4.5 Stars (Rounded to 5)
I have always been a fan of Agatha Christie’s murder mysteries. I have watched an awful lot of the TV and film adaptations of both Hercule Poirot and Miss Marple stories, and read my first Poirots quite a few years back, beginning when I read the entire collection of 51 Poirot short stories back-to-back. It was recently that I realised that, despite the fact that I started ‘4:50 From Paddington’ (one of my favourite Marple TV episodes), I had never finished reading a full-length Miss Marple book. This shocked me, considering the amount of Agatha Christie books that I own, the quantities of Poirot I have read and the amount that I enjoy her stories when adapted for TV; I suppose I always was more of a Poirot fan, and therefore naturally picked up Poirot books rather than Miss Marple. Having just studied (and picked up a love for) Alfred Tennyson’s poetry, with emphasis on ‘The Lady of Shalott’, I thought that there would be no better Marple to read than ‘The Mirror Crack’d From Side to Side’, the book which makes frequent reference to, and is named after a line of, ‘The Lady of Shalott’. This was of course aided by the fact that I acquired this book, among many other Christie novels, for 25p or so in a local charity shop (I possess old editions, printed in the 60s or 70s). These factors made ‘The Mirror Crack’d…’ the perfect candidate to be my introduction to Miss Marple in her original book form.
I’m not going to post any spoilers for the actual outcome of the story here, as this is obviously a murder mystery, and there would be no point me recommending a mystery if I were to spoil the ending.
The first thing to say here is that I have seen this story on TV many times, and it is another favourite of mine. Saying this, the details were a bit hazy, as I had not seen it in a while. Of course, when I got into the story, the facts kept on coming back to me, so I remembered the conclusion before the end of the book. Despite this, the fact that I knew the outcome of the mystery before the climax did not disappoint me, or ruin my excitement of reading at all. I was equally satisfied identifying the hints knowingly instead of scouring the words desperately for clues. Speaking of the climax, it did not disappoint me at all. As with all Christie books, the revelation is left until the very end, where our detective swoops in to tell the characters how blind they are being. In this instance, I felt that the reveal was natural, rather than forcibly placing characters into a situation where Miss Marple could reveal all, as it sometimes does feel with the endings. The plot leads us through twists and turns, with many false leads and red herrings, yet the conclusion it comes to is, in my eyes, the best one.
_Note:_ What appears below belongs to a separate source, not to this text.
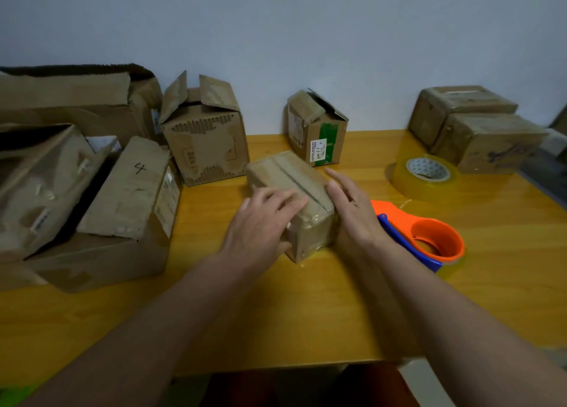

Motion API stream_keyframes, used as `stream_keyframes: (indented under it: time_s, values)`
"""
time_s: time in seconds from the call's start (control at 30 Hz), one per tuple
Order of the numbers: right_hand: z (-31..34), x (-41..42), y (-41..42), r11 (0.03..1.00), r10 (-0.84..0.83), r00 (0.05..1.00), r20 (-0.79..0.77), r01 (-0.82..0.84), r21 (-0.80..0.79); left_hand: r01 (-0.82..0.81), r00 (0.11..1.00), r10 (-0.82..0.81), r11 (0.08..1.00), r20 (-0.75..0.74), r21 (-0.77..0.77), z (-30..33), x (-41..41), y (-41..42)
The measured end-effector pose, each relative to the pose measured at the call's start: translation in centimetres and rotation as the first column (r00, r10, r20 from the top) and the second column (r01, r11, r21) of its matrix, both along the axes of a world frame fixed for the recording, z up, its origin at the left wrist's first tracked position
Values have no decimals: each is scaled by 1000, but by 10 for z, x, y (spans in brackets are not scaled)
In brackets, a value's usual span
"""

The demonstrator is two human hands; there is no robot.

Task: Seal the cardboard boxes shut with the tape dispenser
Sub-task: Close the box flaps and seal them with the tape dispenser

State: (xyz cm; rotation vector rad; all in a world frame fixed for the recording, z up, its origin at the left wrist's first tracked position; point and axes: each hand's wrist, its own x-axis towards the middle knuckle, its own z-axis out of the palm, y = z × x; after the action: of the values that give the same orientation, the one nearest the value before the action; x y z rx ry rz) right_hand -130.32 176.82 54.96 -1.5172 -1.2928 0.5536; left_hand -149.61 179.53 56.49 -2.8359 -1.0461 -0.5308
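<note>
Both hands lay flat on the box [291, 191] mid-table: our left hand [264, 222] pressed its top, our right hand [352, 207] its side, holding nothing. We judged the flaps needed holding closed before reaching for the dispenser [426, 237] just right.

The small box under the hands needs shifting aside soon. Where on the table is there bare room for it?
Bare table lies along the near edge, before the small box, and right of the tape dispenser. The left side is crowded with open boxes.
</note>
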Motion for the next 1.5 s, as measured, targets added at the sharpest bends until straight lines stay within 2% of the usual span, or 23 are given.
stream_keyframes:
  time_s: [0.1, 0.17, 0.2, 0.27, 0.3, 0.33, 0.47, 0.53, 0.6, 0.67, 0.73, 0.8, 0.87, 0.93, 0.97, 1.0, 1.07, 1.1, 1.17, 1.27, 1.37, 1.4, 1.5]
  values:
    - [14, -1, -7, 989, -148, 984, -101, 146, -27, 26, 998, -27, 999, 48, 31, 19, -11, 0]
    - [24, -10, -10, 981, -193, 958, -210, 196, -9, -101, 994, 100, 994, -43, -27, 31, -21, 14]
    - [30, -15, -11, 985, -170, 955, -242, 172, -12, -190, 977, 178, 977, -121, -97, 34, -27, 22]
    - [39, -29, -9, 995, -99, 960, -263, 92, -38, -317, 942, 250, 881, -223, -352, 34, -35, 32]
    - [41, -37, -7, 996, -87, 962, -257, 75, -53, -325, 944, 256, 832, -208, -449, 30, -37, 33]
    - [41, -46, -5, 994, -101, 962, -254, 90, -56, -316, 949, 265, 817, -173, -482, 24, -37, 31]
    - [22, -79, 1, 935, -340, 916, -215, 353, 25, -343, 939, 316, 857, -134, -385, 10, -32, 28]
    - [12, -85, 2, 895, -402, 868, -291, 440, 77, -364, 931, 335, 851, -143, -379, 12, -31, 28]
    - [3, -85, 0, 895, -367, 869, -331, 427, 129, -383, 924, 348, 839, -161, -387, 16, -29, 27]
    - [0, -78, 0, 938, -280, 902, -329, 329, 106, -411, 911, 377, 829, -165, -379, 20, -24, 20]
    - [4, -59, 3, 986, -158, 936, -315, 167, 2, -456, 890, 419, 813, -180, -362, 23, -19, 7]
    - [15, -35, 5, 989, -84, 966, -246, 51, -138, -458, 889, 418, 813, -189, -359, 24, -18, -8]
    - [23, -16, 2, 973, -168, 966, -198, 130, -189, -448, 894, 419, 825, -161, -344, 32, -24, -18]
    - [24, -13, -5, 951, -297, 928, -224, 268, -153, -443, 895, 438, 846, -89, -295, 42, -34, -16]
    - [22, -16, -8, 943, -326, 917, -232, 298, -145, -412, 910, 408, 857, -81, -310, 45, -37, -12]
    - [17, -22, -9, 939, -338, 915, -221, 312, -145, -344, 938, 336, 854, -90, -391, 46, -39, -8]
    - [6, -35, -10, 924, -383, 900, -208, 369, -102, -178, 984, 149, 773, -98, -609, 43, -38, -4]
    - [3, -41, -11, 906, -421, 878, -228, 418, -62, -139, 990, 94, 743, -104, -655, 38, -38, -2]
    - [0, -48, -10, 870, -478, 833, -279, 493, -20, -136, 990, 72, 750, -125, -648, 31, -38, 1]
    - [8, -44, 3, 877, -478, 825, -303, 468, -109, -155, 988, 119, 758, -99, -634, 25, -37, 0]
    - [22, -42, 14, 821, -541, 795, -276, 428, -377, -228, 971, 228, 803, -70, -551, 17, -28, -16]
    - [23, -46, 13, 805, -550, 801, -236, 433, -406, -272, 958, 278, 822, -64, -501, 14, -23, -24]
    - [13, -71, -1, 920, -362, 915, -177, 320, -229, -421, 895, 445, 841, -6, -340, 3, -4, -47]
The book starts with Miss Marple debating how times are moving on and leaving her behind; the ‘Development’ presents how the sudden creation of more modern housing slowly began to overcome the idyllic villages such as St. Mary Mead. This little section, beginning with the phrase “St. Mary Mead was not the place it had been. In a sense, of course, nothing was what it had been,” [page 8, Fontana Books] lead me to think about the times progressing, and how nothing ever remains the way we remember it. I was not alive in the 60s to see the start of modernisation as it is recounted in this book, but still, my over-analytical mind began to process how human life always changes, and how we are not all ready to take the next step into social advancement. Essentially, this little piece of backstory as to how times would have been changing at the time Christie wrote this novel deeply fascinated me, and I found it to be a delightful feature to the plot.
Miss Marple was not only faced with the truth that her village was no longer the place she remembered it as, but with the horrifying fact that she was physically ageing a lot quicker than she would have liked. Seeing the frustrations of an older woman who is in sharp mental health and is struggling to accept any help or acknowledge her declining physical health gives a strong sense of character to the stubbornly brilliant Miss Marple.
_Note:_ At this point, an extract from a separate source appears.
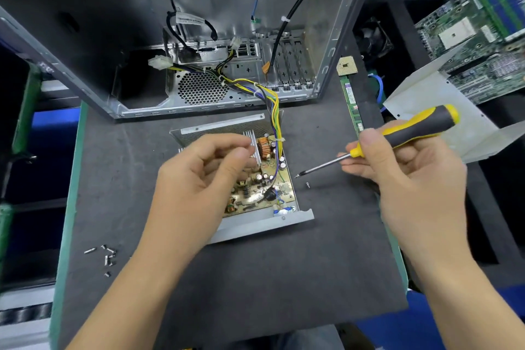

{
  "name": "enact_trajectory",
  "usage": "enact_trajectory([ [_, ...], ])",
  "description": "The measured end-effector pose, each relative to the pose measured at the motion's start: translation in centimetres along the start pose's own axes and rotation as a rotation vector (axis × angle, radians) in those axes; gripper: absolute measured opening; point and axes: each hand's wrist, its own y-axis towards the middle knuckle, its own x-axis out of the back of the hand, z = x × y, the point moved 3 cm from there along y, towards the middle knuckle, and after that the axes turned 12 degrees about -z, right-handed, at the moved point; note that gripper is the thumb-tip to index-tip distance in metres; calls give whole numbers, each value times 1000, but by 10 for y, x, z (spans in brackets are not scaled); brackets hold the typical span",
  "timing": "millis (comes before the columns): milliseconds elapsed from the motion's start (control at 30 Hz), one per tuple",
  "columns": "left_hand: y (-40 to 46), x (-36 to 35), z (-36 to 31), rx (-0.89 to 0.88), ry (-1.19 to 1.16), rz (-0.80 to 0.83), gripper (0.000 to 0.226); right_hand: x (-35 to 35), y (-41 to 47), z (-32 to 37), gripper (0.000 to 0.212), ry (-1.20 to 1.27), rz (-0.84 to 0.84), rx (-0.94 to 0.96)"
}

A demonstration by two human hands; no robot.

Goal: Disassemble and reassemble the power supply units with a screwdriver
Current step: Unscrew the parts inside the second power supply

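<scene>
The open power supply unit point(264, 224) lies in the middle of the dark mat, its circuit board point(272, 176) bare, with a mesh wall point(216, 128) at the back. A yellow and black wire bundle point(274, 111) runs from it into the computer case. My left hand point(204, 179) hovers over the board's left half, fingers curled and thumb close to the fingertips; nothing shows between them. My right hand point(412, 173) grips the yellow and black screwdriver point(420, 125), whose tip points down-left just right of the unit. One loose screw point(308, 185) lies near the tip.
The empty computer case point(227, 37) stands open behind the unit. Several loose screws point(108, 256) lie at the mat's left front. A memory stick point(352, 105) and a processor chip point(346, 65) lie on the right, beside a grey metal cover point(443, 105) and a motherboard point(483, 37).
</scene>
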Motion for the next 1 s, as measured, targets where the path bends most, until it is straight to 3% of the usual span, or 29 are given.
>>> enact_trajectory([
  [167, -6, -6, 8, -111, 243, 128, 30, 3, -6, -9, 22, -244, 91, 202],
  [300, -6, -8, 10, -201, 373, 133, 25, -3, -11, -18, 23, -300, 154, 241],
  [1000, -6, -7, 10, -188, 406, 131, 25, -13, -15, -25, 24, -379, 232, 346],
])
A lot of people so not like how, throughout the book, you see little of Miss Marple’s view of the crime, instead seeing the approach of a detective from Scotland Yard, in this case Dermot Craddock, attempting to solve the mystery (and eventually relying on Marple!). I liked this element, as having the views of Inspector Craddock to lead the readers astray along a trail of clues, and the humour of having him eventually outwitted by an ageing old woman, makes the book more well-rounded characteristically. Marina Gregg, Dolly Bantry and Heather Badcock – among others – all had strong back-stories that worked very cleverly with the plot.
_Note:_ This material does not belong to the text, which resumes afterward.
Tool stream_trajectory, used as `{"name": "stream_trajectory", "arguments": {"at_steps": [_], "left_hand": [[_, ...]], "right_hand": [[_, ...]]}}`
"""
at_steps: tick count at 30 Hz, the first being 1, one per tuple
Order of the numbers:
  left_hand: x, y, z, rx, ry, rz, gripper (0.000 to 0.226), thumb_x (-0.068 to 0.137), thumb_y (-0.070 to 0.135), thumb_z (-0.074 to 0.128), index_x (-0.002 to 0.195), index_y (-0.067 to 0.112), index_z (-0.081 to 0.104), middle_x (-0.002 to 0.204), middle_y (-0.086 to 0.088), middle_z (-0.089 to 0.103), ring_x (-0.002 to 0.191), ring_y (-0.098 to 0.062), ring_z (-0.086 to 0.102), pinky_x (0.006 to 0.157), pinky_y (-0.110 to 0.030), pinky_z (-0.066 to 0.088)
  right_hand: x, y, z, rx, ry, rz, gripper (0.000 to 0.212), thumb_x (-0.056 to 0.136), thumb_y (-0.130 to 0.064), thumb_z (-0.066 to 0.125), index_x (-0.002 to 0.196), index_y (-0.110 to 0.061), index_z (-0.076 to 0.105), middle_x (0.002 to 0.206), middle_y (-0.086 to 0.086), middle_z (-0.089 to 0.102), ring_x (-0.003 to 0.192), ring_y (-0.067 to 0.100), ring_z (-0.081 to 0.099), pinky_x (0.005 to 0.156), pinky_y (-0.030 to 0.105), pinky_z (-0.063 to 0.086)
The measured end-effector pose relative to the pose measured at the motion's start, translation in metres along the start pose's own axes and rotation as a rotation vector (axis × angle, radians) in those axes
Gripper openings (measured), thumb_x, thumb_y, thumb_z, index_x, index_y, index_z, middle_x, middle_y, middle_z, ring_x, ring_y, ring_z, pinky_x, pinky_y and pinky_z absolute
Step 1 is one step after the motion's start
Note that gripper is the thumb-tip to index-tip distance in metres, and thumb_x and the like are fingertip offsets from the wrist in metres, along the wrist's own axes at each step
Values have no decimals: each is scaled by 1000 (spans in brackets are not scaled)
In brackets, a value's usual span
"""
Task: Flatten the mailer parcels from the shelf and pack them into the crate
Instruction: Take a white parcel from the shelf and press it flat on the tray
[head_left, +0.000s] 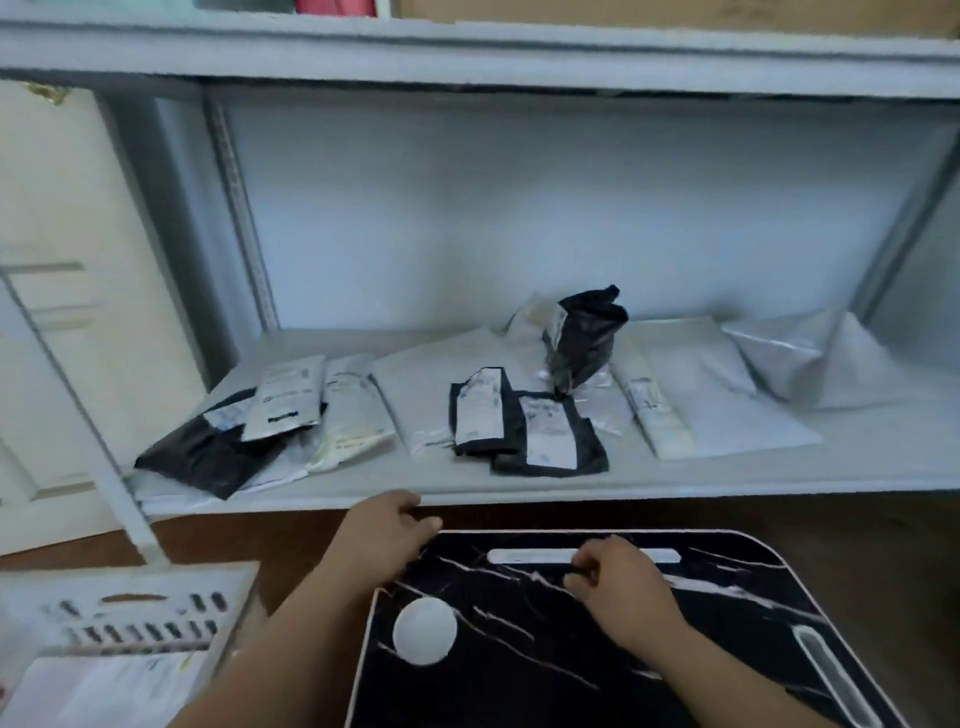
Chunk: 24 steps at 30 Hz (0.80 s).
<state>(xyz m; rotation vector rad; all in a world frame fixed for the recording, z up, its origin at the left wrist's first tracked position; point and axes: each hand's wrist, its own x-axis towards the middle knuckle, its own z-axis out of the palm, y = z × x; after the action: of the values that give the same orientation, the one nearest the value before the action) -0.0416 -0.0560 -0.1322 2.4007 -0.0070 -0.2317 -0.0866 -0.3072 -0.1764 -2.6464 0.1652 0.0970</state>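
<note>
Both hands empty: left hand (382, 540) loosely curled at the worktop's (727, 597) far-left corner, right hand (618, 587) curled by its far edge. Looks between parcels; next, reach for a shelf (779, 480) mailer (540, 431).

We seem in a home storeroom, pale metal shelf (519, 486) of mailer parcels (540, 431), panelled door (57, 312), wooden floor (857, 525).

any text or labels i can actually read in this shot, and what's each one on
None can be read.
White shipping labels on the black mailers on the shelf: print too blurred.
Label strip on the white mailer: blurred.
Papers in the crate: illegible.
Black marbled tray: no text visible.
</note>
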Motion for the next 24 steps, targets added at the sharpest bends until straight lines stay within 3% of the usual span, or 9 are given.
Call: {"name": "stream_trajectory", "arguments": {"at_steps": [3, 6, 10, 13, 17, 20, 22, 24], "left_hand": [[23, 28, 41, -46, -100, 18, 49, 89, 36, 65, 131, 13, 55, 84, 4, 63, 81, -13, 62, 79, -24, 49], [47, 51, 75, -11, -123, 60, 45, 90, 37, 63, 129, 15, 56, 85, 9, 60, 80, -7, 57, 75, -16, 39], [80, 91, 88, 38, -29, 146, 43, 91, 37, 61, 129, 19, 58, 118, 6, 63, 101, -6, 57, 86, -15, 39], [107, 114, 89, 22, 59, 211, 40, 92, 35, 59, 129, 19, 59, 126, 4, 61, 108, -8, 57, 93, -19, 39], [134, 126, 92, -38, 103, 234, 31, 93, 31, 59, 122, 19, 64, 118, 5, 64, 93, -6, 55, 87, -16, 38], [143, 124, 100, -101, 94, 233, 22, 91, 28, 62, 110, 20, 69, 103, 9, 68, 90, -6, 62, 87, -19, 44], [147, 124, 107, -148, 79, 230, 15, 90, 28, 63, 102, 23, 70, 94, 11, 69, 88, -4, 63, 88, -23, 48], [149, 124, 114, -152, 53, 233, 11, 90, 27, 63, 98, 26, 70, 90, 11, 69, 86, -3, 64, 83, -20, 47]], "right_hand": [[14, 43, -15, 1, 49, 72, 24, 90, -39, 62, 108, -24, 64, 108, -4, 53, 96, 14, 57, 83, 24, 44], [37, 70, -30, 19, 110, 91, 20, 89, -38, 62, 104, -25, 64, 101, -7, 49, 86, 10, 51, 79, 21, 41], [84, 86, -58, 30, 187, 65, 24, 92, -35, 59, 113, -22, 64, 104, -5, 47, 91, 12, 53, 83, 21, 42], [124, 77, -82, 73, 257, 16, 29, 92, -34, 59, 119, -23, 62, 117, -2, 47, 100, 16, 54, 85, 23, 41], [169, 76, -104, -15, 335, 48, 33, 92, -39, 56, 121, -24, 63, 132, 4, 46, 120, 21, 45, 95, 30, 41], [187, 97, -104, -145, 210, 130, 50, 94, -47, 49, 139, -27, 44, 141, 6, 39, 129, 26, 38, 101, 37, 37], [191, 110, -93, -95, 135, 164, 58, 92, -48, 51, 139, -17, 37, 134, 9, 44, 123, 27, 44, 98, 36, 40], [193, 117, -75, -264, 140, 150, 46, 92, -42, 51, 122, -9, 48, 118, 10, 56, 110, 25, 53, 82, 30, 43]]}}
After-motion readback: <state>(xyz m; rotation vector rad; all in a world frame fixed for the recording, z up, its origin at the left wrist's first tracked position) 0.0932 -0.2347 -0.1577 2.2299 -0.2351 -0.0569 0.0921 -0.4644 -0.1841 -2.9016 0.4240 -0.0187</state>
As always with Christie, I loved the writing. The slow leaking of clues and subtle hints that seem obvious in hindsight make for a delightful read. I also loved the play on the Tennyson poem ‘The Lady of Shalott’, quite possibly my favourite poem. I loved the fact that, when referring to the poem, everyone misquotes the actual line until Miss Marple states it, upon solving the mystery.
Overall, I thought that this book was superb, however I stick with my original claims; I love Agatha Christie, but I will always prefer Hercule Poirot to Miss Marple, purely as I find his character to be more to my taste.